タンパク質は糖尿病腎症に良くないの?
糖尿病腎症のあるみなさんは「タンパク質は腎臓に良くないのではないか…」と気になっていらっしゃるのではないでしょうか?
そのため糖尿病患者さんでも「タンパク質の食べ過ぎは腎臓に良くないから控えている、筋トレをしているけど痩せすぎでなかなか筋肉がつかない」と嘆いている方も…それはそうでしょうね💦
タンパク質が十分に摂取できていない状態でいくら運動しても、筋肉をどんどん増やしていくことはほぼ無理ですから…

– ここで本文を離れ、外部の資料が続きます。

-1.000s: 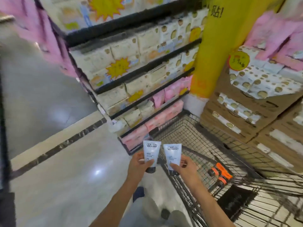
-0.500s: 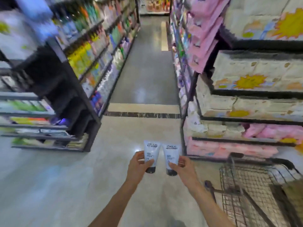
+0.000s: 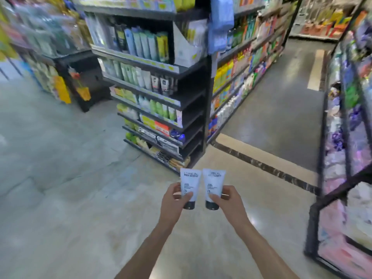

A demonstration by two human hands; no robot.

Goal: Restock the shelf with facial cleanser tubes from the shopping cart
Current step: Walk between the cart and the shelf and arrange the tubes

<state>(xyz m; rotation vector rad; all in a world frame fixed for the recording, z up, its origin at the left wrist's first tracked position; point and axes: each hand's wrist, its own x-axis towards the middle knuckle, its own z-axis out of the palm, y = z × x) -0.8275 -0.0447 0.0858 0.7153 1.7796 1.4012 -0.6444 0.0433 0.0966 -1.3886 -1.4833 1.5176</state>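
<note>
Hands | left hand (image 3: 174, 200) grips left tube (image 3: 190, 186) | right hand (image 3: 227, 200) grips right tube (image 3: 213, 185)

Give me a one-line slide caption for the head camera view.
Left hand and right hand each hold a cleanser tube facing a toiletries shelf.

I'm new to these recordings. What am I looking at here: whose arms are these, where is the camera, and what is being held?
There is no machine here: a person wears one wide-angle camera on the head, looking forward and down, so the bare arms are their own. The left hand holds one white cleanser tube with a dark cap; the right hand holds a matching second tube. Both tubes stand cap-down, side by side. Ahead stands a black shelf unit stocked with tubes and bottles, on a shiny store floor.
</note>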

実際のところ、タンパク質は糖尿病腎症に良くないのでしょうか?具体的にどれぐらいの量を摂るべきなのでしょうか。
はっきりとした「答え」が出ているとは言い切れず、医師たちの間でもいろいろな考えがあるのが現状ですが…私の考えも交えてまとめてみることにします。
なお、糖尿病腎症の状態によって食事制限は変わってきますので、何か変える時には必ずあなたの主治医とよく相談なさってからにすることをお勧めいたします。
なぜ糖尿病腎症ではタンパク質摂取制限が必要なの?
上の表は糖尿病情報センター様のサイトから引用させていただきました。たとえば体重60kgの方で糖尿病腎症第2期であれば1日に摂取すべきタンパク質の量は60~72g、第3期なら48~60gということになります。
タンパク質からできる老廃物を腎臓が処理するわけですが、糖尿病腎症やその他の原因による腎症では腎臓の正常な糸球体(老廃物をろ過する毛細血管の塊)の数が減っているので、大量にタンパク質を摂取すると処理しきれないのでタンパク質を制限しようというわけです。
ただ腎臓もタンパク質からできているので、タンパク質を制限しすぎると良くないのではないかというのもその通りかなと思います。
特に糖質制限を行っている場合、タンパク質が分解されたアミノ酸の一部は肝臓で「糖新生(糖以外の材料から必要なブドウ糖を作り出す)」に使われますので、タンパク質は多めに摂取しなければいけません。
そもそも、糖尿病患者が糖尿病腎症になる原因は何でしょうか。健康な方(糖尿病ではない方)との違いは何なのか考えてみましょう。
糖尿病患者は健康な方と比べて血糖値が高く、かつ2型糖尿病患者では多少なりとも「インスリン抵抗性」があり、健康な方よりも大量のインスリンが分泌されていることが多いものです。
血糖値が高いこともインスリンが大量に体内を循環していることも、どちらも糖尿病患者の腎臓を悪くする原因になります。インスリン抵抗性がある状態でのインスリン大量分泌はなるべく避けたいですね💦
少なくとも、糖尿病患者さんは健康な方よりもタンパク質をたくさん食べていたせいで糖尿病腎症になったわけではないでしょうね。タンパク質が悪いのならボディビルダーやアスリートは真っ先に腎症になっちゃいます。
タンパク質制限をすると糖尿病腎症の進行を止められるのか
残念ながら、糖尿病腎症患者がタンパク質制限などの食事制限をきちんと守ったとしてもその効果はわずかなもので、「糖尿病腎症のステージを押し戻せるほど顕著な効果はない」そうです。
そのためアメリカ糖尿病学会ガイドラインでは2014年から「2期以上の糖尿病腎症患者に対するタンパク質制限食を推奨しない」と変更しています。
糖質制限の第一人者の江部康二医師は「糖尿病腎症第3期でもeGFR60ml/分以上なら糖質制限食OKでタンパク質制限は不要」とおっしゃっています。私はeGFRはいつも120ml/分前後です。
また腎臓専門医の塚本雅俊医師は「糖尿病性腎症でも糖質制限は問題ない」として患者さんたちに糖質制限を指導していらっしゃるそうです。
塚本医師は「腎臓病から起こるる心疾患の予防にはタンパク質制限より、糖質制限と塩分制限の優先順位が高い」とおっしゃっています。なるほど…
結局は「この方法でやれば絶対に100%大丈夫だ」という食事療法は存在しないのかもしれません。各自、定期的に血液検査をしながら主治医とよく相談して慎重にやっていくしかないんですね。
糖尿病腎症になった原因は何かを考えずに「タンパク質は危険だ、危険だ」ばかり言って糖質の摂りすぎについてはあまり気にしない方がちらほらいらっしゃるのが個人的には心配です💦
糖尿病腎症も他の糖尿病合併症と同様に初期段階なら進行を止められる可能性がありますが、ある程度以上悪化してしまうと難しくなるのでなるべく早いうちに手を打たなければね。